If you have suffered a work accident in North Carolina, the best case scenario is that, after excellent medical care you recover well enough to return to work without restrictions, meaning with the full work capacities you enjoyed before you were hurt.
The real world doesn’t always provide a happy ending. You could be suffering crippling back pains, but the rehabilitation nurse keeps insisting that you should return-to-work. You might be seriously tempted to exaggerate your symptoms just to get someone’s attention because the doctor isn’t listening to you.
That could be a costly mistake.
Functional Capacity Evaluations (FCEs) have been designed to avoid this kind of conflict, to prevent fraud and to make sure the worker can go back to his or her job with or without restrictions. This means FCEs can help or hurt you, depending on the choices you make.

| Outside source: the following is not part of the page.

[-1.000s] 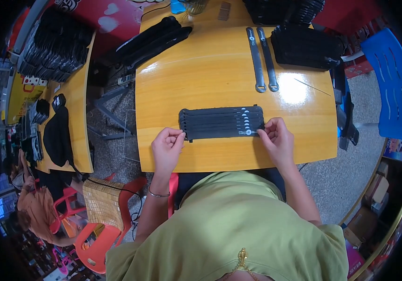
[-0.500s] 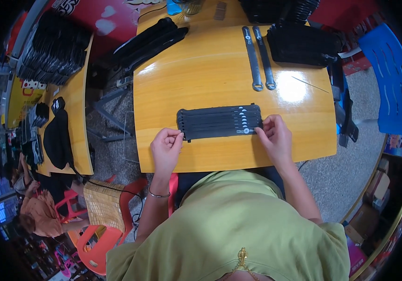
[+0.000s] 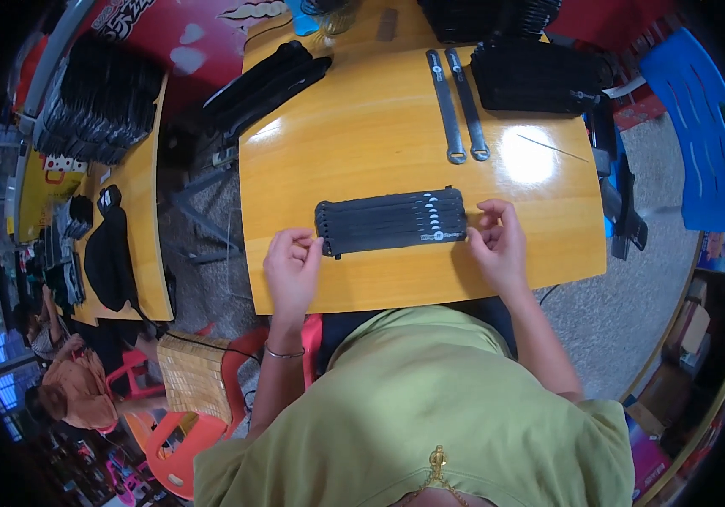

What is the purpose of Functional Capacity Evaluations in North Carolina?
FCEs measure objectively the level of function of an injured worker in order to:
Improve the likelihood that the worker can return safely to his or her work and task performance;
Identify functional restrictions;
Determine the degree of disability.
All three of these objectives are important to the worker and his or her compensation. Sadly, in many cases FCEs are used to uncover symptom magnification, in other words, exaggerated claims of pain and incapacity.
How do FCEs work?
FCEs take several hours, and the tests are supposed to reflect the injured worker’s job tasks. This means that the first important step is to get an accurate job description from the employer, and to agree on it. The person conducting the test should be a behavior and ergonomics specialist who can design custom-made tests to replicate the workload of a typical day or week.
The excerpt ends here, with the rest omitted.